NY百花繚乱 - 冷房暖房事情

五月に入ると寒暖の差が激しいNYはここマンハッタンですが暑い日にはガンガンに冷房入れてまるでこれでもかと言わんばかりに冷やします。蒸し暑い日のサブウェイのホームはまさにサウナ状態ですが電車に入ると汗がスーゥと引いて誠に救われたような心地になります。しかし長時間居ないといけないような場所で冷房ガンガンに冷やされるとひどい時は1日に二度も急激な差し込みに襲われ慌ててトイレに飛び込む結果となります。寅さんのあの白い腹巻を本当は巻いてプロテクトしたいところですが、まだその勇気がありません。私がせめてものと言う思いで考えついたのは前掛けをお腹に当てているんですがそれでも時折差し込みがやってきます。前掛けと言うのは子供の頃よく商店街の八百屋のオッちゃんが使っていたあの厚手の前掛けです。あれをしておくとかなり効果があります。紐が長いので後ろに回して前で結んおります。それにしても何故これほどまで冷やさないといけないのか、私はヒューストンのインターナショナルキルトショーにベンダーとして出た時も余りの寒さに震え上がりましたがアメリカ人の脂肪がたっぷりついたおばちゃん達はサンダル、ノースリーブで平気なんです。私は靴下をはいても手足の感覚が無くなるくらい寒いのです。私が今借りているブルックリンのアパートは2014年に建てられた建物なのですが冷房をつけると音がゴォ〜と飛行機のエンジン音のような音をたてるのでベッドルームは寝る前に十分冷やしておいてから切り、リビングとベッドルームのドアを開けっ放して寝ます。有難いのは冬の暖房です。冬は24時間スッポンポンでも過ごせまるほど暖かく外出して寒い戸外から部屋に入るとホントその暖かさに幸せな気分になります。

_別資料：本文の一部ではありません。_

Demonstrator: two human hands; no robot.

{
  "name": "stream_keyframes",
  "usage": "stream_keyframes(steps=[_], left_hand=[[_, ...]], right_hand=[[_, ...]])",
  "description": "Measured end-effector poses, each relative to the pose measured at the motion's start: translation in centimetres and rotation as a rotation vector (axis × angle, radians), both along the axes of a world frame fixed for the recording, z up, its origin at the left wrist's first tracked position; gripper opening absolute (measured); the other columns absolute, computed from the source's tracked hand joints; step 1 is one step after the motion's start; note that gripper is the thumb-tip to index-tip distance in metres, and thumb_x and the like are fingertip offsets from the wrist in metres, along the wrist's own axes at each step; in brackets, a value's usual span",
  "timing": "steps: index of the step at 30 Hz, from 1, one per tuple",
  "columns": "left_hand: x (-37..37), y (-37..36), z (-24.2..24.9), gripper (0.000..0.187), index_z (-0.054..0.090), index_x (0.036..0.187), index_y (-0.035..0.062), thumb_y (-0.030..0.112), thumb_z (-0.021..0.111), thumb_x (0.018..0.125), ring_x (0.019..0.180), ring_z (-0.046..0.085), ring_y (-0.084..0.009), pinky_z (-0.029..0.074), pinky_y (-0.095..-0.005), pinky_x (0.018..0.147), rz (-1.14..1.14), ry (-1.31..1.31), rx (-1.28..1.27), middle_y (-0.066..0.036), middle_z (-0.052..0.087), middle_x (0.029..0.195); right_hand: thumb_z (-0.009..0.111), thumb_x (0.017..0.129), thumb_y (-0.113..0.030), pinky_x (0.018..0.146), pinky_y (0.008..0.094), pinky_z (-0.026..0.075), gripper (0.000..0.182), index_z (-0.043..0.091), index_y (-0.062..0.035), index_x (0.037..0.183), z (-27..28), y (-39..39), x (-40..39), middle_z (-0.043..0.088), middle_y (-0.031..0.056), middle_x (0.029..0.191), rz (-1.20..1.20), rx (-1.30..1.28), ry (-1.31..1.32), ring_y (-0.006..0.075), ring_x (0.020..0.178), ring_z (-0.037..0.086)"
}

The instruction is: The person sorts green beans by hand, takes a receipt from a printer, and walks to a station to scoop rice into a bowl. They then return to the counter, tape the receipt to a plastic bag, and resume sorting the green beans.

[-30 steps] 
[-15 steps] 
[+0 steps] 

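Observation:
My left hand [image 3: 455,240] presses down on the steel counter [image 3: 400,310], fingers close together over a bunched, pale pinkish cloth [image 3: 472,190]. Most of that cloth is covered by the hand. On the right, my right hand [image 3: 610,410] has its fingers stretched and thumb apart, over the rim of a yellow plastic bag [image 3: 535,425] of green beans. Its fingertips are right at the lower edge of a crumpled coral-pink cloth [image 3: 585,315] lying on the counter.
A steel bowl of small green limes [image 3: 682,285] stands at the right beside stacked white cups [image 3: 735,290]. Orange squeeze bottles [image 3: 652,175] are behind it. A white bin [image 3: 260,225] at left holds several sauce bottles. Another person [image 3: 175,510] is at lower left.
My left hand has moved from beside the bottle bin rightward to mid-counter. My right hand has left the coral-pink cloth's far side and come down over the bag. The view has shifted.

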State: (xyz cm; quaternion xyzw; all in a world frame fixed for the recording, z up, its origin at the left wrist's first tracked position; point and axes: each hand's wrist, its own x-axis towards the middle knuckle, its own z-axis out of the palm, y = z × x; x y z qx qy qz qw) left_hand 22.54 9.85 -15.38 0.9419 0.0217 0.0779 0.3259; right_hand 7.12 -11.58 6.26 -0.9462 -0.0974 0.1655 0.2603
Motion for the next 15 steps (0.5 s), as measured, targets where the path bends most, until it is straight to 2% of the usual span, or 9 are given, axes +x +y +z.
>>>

暖房で思い出しました、SOHOに長年住んでおられる東京の夫妻から聞いた話しにお腹を抱えて笑いました。もうかれこれ45年ぐらい前の話しだそうですが今のロフトに引っ越して間も無くの頃、真冬の真夜中に誰かがノックしていてご主人が目を覚ましたそうです。それでドアを開けると大きなダンボールを身にまとった裸の男が立っており、7階の非常階段から6階のジーナのところへ行かせてくれ、と言う要求でした。どうやらジーナのボーイフレンドが夜中に寝ぼけてエレベーターのドアとトイレのドアを間違ったらしく1階に落ちていたダンボールでとりあえず急場をしのいだ様子。階段で6階迄上がり幾らノックしてもジーナはエレベーターからずっと離れたところで寝ているのでノックの音が届かず万策つきて7階のドアをノックしたそうです。しかしご夫妻は引っ越したばかりなのでこれまたダンボール箱が山積みになっていて狭い通路を通るにも己の身にまとったダンボールが邪魔で腹立ちの余りFour Letter Wordを連発しながら非常階段に消えたそうです。